WHAT YOU WILL DO: Work out how many lines of the data contain "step" and reply with that number alone.

PROVIDED MATERIAL:
---+---
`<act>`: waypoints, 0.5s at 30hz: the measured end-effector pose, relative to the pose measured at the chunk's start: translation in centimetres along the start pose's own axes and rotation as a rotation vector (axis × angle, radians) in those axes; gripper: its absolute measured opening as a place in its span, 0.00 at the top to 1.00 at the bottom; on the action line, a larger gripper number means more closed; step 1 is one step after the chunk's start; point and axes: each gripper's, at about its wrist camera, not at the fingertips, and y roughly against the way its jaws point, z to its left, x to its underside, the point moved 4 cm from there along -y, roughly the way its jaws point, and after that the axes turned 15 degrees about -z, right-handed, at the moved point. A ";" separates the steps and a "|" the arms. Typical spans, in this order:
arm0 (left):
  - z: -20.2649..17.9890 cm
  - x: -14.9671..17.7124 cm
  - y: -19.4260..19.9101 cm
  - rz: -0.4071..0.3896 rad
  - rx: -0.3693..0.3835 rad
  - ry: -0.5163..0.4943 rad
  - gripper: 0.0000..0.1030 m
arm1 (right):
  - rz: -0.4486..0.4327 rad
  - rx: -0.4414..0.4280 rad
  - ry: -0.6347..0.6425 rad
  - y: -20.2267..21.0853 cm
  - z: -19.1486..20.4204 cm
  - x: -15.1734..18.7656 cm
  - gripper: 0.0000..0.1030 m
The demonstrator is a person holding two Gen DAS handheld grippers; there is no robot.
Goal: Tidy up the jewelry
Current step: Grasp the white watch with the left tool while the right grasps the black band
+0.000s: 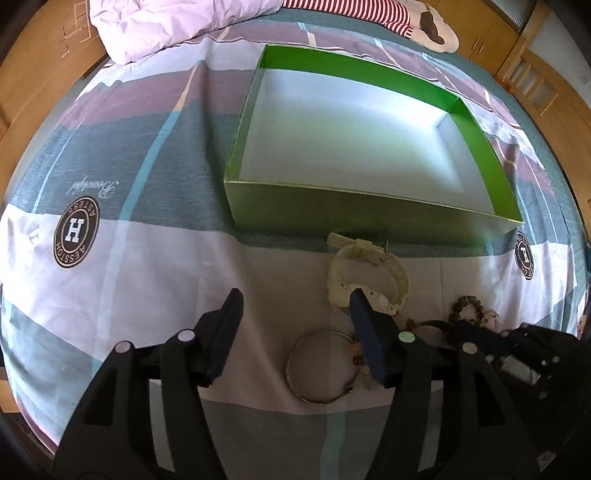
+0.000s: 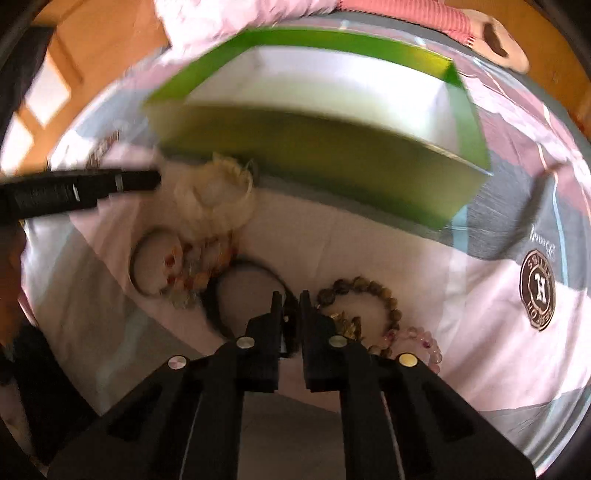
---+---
RESULT FOR THIS EXERCISE: 2